About this exercise
Count the lines of data below that include "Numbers". Provide only the number.

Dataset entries

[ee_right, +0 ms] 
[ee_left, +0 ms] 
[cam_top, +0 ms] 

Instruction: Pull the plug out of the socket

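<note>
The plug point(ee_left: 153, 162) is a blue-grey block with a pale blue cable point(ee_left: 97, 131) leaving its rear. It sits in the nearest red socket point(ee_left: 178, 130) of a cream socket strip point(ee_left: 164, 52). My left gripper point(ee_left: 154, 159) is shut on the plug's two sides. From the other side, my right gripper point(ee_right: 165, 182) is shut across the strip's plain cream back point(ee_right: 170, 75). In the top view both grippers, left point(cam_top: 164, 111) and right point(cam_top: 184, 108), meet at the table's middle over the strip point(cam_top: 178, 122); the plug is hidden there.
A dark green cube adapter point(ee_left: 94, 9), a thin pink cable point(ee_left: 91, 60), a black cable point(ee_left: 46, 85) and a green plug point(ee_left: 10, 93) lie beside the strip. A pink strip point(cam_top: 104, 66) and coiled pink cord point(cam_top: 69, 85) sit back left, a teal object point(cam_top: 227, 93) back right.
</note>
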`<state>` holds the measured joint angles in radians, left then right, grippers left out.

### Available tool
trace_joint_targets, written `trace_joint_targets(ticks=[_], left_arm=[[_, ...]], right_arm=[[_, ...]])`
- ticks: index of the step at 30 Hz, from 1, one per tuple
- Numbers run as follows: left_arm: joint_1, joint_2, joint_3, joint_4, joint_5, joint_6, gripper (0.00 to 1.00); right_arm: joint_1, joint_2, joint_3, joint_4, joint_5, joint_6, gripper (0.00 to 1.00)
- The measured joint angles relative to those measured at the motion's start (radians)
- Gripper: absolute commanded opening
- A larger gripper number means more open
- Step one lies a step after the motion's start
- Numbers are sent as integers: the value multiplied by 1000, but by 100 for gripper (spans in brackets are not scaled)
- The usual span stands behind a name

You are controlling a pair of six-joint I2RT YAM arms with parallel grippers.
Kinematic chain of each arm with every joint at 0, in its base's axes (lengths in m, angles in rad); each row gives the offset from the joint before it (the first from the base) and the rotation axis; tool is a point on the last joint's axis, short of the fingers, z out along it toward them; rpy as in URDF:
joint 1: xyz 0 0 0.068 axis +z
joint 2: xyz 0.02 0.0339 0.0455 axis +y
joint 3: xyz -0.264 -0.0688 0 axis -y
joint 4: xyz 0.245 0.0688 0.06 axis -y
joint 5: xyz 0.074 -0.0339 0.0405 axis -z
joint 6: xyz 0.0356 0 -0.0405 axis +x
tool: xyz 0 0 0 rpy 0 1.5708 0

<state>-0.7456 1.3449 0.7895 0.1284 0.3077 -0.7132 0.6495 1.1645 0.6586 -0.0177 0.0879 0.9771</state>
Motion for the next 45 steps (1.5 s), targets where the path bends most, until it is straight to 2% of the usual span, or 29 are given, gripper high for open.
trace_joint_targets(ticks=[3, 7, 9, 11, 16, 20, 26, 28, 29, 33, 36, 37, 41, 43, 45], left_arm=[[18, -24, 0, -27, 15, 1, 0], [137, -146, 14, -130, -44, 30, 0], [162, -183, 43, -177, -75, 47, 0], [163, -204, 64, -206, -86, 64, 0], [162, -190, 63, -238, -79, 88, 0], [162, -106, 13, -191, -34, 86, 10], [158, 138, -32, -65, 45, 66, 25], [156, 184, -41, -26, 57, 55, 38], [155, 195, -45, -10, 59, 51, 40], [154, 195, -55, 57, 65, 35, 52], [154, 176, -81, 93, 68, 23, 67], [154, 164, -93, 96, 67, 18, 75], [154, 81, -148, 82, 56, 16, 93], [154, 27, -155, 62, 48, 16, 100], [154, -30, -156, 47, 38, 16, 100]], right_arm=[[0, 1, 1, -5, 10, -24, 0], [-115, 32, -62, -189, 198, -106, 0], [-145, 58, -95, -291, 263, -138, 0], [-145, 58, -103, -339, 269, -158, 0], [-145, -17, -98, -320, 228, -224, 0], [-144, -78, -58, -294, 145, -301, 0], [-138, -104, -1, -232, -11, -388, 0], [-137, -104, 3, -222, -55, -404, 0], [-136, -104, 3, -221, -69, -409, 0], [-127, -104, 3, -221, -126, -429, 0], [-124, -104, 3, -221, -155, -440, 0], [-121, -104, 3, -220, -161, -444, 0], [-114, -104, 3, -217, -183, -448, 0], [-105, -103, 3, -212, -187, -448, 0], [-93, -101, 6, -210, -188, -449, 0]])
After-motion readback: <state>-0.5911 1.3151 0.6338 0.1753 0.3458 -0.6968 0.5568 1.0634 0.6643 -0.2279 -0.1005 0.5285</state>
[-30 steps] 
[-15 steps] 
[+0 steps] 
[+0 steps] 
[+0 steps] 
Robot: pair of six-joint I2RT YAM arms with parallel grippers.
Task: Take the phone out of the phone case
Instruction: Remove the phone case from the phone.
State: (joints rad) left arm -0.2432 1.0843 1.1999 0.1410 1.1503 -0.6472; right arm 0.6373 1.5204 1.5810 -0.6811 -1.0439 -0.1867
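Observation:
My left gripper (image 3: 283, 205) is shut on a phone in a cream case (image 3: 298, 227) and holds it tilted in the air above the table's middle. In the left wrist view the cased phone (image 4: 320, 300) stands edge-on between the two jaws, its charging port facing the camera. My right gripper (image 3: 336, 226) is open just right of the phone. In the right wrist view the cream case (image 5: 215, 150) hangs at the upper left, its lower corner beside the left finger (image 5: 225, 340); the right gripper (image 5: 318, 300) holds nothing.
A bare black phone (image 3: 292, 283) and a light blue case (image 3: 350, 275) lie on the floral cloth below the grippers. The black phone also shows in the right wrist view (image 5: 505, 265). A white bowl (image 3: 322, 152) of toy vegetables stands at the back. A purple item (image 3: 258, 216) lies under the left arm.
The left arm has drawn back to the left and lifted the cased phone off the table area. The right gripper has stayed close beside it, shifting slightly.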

Response to the task
2